GDF-11

GDF-11 is a secreted ligand of the TGF-β superfamily. It binds to activin type II receptors (ActRIIA/ActRIIB) and triggers, via type I receptors, an intracellular SMAD2/3 signaling cascade. The mature GDF-11 domain is approximately 90% homologous to myostatin (GDF-8); both activate largely the same signaling pathway, which considerably complicates the biological interpretation and, in particular, the measurement. This close kinship is the central reason why early "GDF-11-specific" findings were later called into question – the antibodies/aptamers used in part also reacted with myostatin (cross-reactivity).

The central methodological problem is assay specificity: because of the high homology between GDF-11 and myostatin (GDF-8), early antibody- and aptamer-based measurements could not reliably separate the two factors. Later specific methods (e.g., LC-MS/MS) in part yielded opposite results regarding age dependence. Findings on GDF-11 are therefore interpretable only with consideration of the respective measurement method used.

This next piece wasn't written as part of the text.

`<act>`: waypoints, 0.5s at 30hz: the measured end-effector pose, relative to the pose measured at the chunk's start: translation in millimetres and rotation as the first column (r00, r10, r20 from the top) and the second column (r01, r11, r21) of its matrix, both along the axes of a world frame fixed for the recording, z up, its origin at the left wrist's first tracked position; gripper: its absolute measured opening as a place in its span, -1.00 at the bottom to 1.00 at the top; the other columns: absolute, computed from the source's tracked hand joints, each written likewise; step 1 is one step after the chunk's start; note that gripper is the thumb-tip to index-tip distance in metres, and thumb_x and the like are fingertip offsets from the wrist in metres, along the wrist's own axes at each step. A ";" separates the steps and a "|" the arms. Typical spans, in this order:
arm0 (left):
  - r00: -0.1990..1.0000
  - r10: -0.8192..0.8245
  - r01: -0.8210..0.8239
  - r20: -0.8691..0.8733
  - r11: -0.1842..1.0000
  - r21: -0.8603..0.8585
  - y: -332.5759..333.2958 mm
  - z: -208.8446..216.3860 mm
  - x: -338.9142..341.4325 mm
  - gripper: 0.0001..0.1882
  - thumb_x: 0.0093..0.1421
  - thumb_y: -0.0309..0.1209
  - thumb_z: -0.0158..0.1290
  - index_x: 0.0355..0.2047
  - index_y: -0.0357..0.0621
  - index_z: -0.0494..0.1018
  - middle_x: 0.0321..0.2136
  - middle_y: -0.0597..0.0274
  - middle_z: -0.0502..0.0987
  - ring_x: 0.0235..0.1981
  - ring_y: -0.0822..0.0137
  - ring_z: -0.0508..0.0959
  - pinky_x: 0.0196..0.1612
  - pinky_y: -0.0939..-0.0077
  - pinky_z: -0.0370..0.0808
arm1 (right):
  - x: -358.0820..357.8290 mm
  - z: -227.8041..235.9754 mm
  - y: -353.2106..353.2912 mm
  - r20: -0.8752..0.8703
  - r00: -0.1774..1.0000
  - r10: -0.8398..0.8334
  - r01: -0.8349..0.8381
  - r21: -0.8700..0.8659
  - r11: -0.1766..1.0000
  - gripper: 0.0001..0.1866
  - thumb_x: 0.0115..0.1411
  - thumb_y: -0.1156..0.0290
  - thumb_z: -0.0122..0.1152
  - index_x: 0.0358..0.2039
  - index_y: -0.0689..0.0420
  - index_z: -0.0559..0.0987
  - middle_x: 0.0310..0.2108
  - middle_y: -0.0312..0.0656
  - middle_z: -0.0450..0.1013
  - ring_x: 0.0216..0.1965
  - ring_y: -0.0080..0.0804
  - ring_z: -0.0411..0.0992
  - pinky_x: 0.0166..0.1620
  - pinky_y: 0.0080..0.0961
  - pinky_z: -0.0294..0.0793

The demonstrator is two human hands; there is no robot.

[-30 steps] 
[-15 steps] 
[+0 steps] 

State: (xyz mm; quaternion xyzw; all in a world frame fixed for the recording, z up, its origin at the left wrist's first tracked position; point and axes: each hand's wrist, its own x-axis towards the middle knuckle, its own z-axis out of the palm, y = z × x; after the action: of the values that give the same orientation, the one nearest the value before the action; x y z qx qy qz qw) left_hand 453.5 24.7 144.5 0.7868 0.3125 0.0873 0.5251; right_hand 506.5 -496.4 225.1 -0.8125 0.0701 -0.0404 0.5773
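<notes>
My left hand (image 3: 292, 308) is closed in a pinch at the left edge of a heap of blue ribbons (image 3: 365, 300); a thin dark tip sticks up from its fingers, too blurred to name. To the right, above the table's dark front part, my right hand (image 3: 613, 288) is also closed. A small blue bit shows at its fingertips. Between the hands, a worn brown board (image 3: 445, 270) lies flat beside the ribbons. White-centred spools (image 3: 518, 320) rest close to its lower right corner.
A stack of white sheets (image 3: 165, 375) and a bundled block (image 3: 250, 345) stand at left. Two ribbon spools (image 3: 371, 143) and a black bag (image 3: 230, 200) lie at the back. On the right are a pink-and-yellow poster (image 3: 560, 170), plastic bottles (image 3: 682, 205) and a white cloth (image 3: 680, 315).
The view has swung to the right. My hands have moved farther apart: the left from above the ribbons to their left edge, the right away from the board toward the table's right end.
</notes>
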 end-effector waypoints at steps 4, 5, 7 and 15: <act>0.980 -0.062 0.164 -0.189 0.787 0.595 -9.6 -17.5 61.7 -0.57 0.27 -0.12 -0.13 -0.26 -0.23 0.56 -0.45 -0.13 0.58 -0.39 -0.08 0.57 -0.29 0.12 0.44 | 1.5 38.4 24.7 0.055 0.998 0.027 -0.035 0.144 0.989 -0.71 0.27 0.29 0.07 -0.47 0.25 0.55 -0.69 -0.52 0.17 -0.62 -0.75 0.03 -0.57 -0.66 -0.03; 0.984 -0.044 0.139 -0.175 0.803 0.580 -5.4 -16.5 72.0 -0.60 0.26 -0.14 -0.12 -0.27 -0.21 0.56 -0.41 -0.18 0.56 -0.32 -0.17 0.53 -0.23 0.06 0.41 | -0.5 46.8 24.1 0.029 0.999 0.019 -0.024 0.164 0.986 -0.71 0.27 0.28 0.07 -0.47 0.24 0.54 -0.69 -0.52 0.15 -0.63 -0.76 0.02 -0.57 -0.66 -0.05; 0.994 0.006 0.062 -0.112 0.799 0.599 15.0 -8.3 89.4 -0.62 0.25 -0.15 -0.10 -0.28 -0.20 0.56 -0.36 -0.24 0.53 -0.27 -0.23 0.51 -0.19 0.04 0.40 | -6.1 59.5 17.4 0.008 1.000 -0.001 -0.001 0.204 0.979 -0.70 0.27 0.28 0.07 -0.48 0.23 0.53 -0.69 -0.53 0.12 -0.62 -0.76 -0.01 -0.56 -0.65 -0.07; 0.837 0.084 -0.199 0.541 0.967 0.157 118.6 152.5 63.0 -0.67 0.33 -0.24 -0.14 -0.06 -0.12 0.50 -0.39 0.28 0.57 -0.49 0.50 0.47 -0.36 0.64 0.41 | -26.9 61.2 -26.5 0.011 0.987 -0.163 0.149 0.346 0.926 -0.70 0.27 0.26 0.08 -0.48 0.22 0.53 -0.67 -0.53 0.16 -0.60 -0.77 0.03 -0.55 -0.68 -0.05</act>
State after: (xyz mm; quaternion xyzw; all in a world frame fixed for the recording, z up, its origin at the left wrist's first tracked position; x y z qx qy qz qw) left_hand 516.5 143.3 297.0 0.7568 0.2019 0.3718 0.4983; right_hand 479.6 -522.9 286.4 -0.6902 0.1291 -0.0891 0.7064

In 2013, Loffredo et al. (Cell) described GDF-11 as a circulating factor that reverses age-related cardiac hypertrophy in mice. In 2014, Sinha et al. (Science) on skeletal muscle and Katsimpardi et al. (Science) on the vascular and neurogenic "rejuvenation" of the brain followed – works originating, among others, from the circle of Amy Wagers, Richard Lee, and Lee Rubin (Harvard). This "young blood" narrative generated a major media response. From 2015 onward, counter-findings emerged: Egerman et al. (Cell Metabolism, 2015) reported that GDF-11 increases with age and inhibits muscle regeneration, and pointed to cross-reactivity of the detection reagents previously used. Smith et al. (Circulation Research, 2015) found no cardioprotective effect. Schafer et al. (Cell Metabolism, 2016) showed, using a specific mass-spectrometric assay, that GDF-11 does not decline with age in humans. The body of evidence has since been considered contradictory.

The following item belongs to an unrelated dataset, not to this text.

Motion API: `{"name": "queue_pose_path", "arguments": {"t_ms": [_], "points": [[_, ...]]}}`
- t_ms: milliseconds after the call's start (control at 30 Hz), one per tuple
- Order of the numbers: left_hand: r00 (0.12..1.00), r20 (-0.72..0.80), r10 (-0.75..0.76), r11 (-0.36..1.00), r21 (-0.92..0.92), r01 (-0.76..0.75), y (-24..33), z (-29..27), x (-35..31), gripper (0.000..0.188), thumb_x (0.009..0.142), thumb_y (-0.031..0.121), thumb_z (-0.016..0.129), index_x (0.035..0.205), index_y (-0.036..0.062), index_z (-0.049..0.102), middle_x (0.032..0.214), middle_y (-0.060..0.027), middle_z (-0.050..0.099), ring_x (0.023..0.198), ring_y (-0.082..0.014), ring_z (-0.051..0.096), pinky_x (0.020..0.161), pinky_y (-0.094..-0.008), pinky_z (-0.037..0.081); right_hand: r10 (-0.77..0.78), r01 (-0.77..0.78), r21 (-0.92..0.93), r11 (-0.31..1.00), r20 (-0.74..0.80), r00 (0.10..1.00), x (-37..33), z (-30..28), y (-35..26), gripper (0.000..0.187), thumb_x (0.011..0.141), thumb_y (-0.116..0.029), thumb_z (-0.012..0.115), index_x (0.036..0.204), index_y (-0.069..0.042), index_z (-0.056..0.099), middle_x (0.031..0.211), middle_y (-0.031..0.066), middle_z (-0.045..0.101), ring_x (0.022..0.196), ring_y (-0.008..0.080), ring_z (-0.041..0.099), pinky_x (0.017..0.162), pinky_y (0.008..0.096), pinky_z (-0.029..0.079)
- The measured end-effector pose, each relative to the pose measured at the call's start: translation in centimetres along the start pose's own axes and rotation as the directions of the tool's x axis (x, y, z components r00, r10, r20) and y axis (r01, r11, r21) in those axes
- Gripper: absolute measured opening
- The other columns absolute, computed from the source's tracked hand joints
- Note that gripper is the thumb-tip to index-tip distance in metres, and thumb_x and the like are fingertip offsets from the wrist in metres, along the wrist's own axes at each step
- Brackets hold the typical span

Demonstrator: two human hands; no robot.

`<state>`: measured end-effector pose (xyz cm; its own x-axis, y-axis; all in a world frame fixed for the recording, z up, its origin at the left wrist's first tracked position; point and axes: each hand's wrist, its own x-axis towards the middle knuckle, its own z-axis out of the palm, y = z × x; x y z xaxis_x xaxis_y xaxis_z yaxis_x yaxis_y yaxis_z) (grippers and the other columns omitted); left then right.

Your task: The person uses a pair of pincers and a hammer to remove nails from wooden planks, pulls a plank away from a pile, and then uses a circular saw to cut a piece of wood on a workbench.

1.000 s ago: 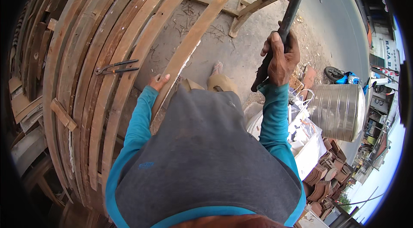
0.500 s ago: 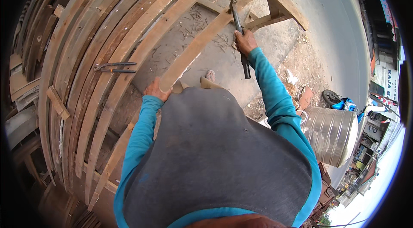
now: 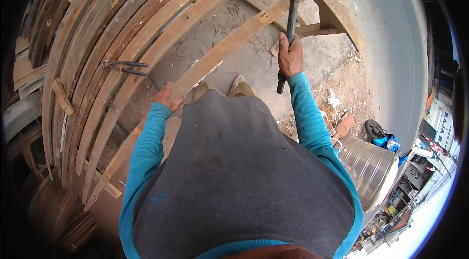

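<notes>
Brown, the plank [image 3: 234,46] is laid across the edge of the trestle [image 3: 339,15], clasped by the fingers of the left hand [image 3: 168,97], while the hammer [image 3: 291,20], clamped in those of the right hand [image 3: 291,57], is probably best swung squarely with the plank steadied.

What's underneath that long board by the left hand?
Near its far end, the board crosses over a wooden trestle. Ground shows on either side, with thin debris scattered about. Whatever lies directly beneath the board is covered.
</notes>
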<state>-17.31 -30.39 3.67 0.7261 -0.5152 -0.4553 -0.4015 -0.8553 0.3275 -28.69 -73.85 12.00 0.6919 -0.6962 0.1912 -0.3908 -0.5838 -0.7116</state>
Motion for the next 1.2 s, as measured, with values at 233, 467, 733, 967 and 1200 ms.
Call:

• Cardiovascular (age-related cardiac hypertrophy): originally described as protective (Loffredo 2013), but not confirmed in independent works (Smith 2015). Purely preclinical and contradictory.
• Skeletal muscle/regeneration: initially presented as rejuvenating (Sinha 2014), reported to the contrary as inhibiting muscle regeneration and increasing with age (Egerman 2015). Contradictory.
• Brain/neurogenesis and vasculature: described in mice as promoting vascular remodeling and neurogenesis (Katsimpardi 2014); independent confirmation in humans is lacking. Preclinical and unconfirmed.
• Aging/biomarker: whether GDF-11 levels decline with age in humans is unresolved – specific measurements found no decline, but in part associations with frailty and higher risk (Schafer 2016).

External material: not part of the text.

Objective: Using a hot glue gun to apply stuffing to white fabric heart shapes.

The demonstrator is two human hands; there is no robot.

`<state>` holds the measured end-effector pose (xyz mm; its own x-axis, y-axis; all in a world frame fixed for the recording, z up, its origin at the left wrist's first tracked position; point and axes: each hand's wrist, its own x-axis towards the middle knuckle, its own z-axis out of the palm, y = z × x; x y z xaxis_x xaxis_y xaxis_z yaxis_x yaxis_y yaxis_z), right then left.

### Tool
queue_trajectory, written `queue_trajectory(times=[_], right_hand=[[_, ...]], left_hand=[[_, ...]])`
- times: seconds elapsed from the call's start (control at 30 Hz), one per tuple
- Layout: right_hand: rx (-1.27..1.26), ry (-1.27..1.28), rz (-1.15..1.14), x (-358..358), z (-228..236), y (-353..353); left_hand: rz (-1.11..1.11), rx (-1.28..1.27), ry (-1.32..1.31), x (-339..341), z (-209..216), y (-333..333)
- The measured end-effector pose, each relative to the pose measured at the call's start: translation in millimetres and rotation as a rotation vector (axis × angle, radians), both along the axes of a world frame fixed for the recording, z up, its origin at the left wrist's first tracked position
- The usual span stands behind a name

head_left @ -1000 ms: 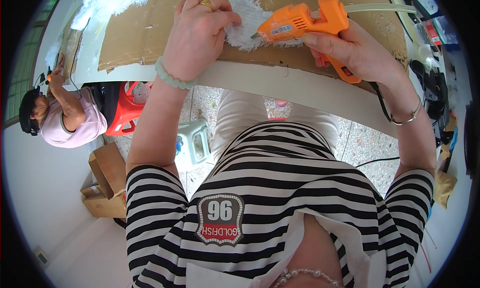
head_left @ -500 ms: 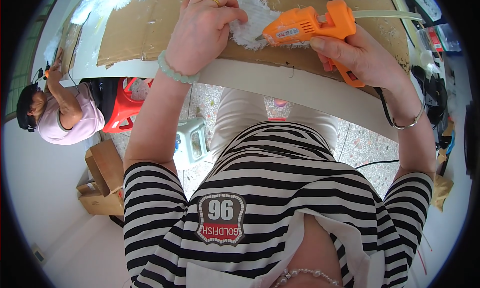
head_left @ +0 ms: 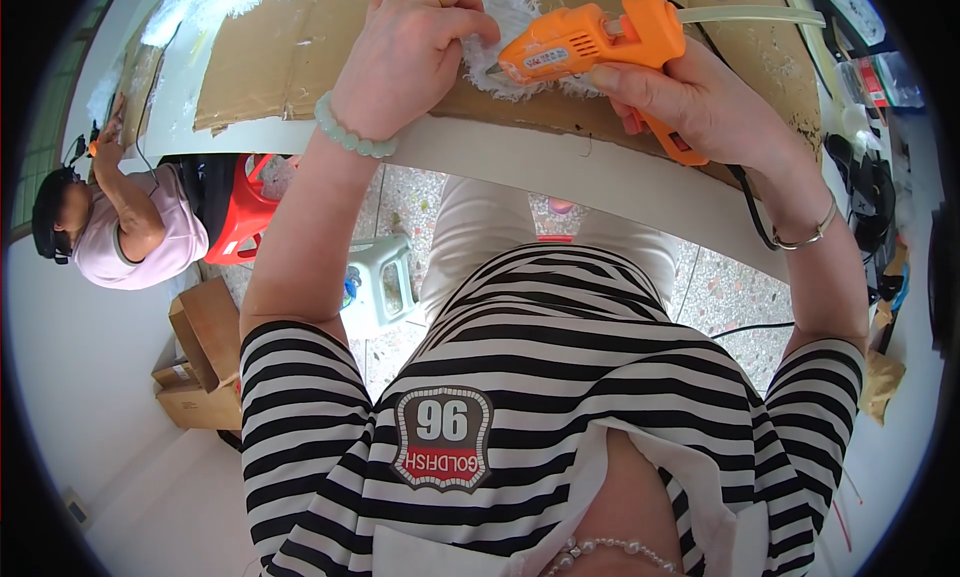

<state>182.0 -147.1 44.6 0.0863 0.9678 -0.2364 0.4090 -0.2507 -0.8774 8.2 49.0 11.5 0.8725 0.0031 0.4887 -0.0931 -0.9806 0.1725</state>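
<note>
Nearest, the right hand (head_left: 700, 102) grips an orange glue gun (head_left: 600, 47) by its handle, nozzle pointing left at a white fluffy piece (head_left: 505, 22). Just beyond, the left hand (head_left: 410, 52) pinches that piece against cardboard (head_left: 280, 47) on the counter (head_left: 560, 172); it looks soft, light, best held by its edge. Fingers hide much of it.

orange glue gun (head_left: 590, 42), white fluffy piece (head_left: 500, 17), brown cardboard (head_left: 290, 47)
</note>
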Motion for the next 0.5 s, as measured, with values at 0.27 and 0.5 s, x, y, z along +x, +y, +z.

• The body of evidence is contradictory: some animal studies reported favorable effects (heart, muscle, brain), while others found no or opposite effects.
• In preclinical works, GDF-11 was associated with an inhibition of muscle regeneration and a reduction of satellite cell expansion (Egerman 2015).
• Observations in humans linked higher GDF-11/myostatin levels with comorbidity, frailty, and elevated operative risk in older cardiovascular patients (Schafer 2016) – an association, not proof of effect.
• Robust clinical safety data in humans from controlled studies are not available.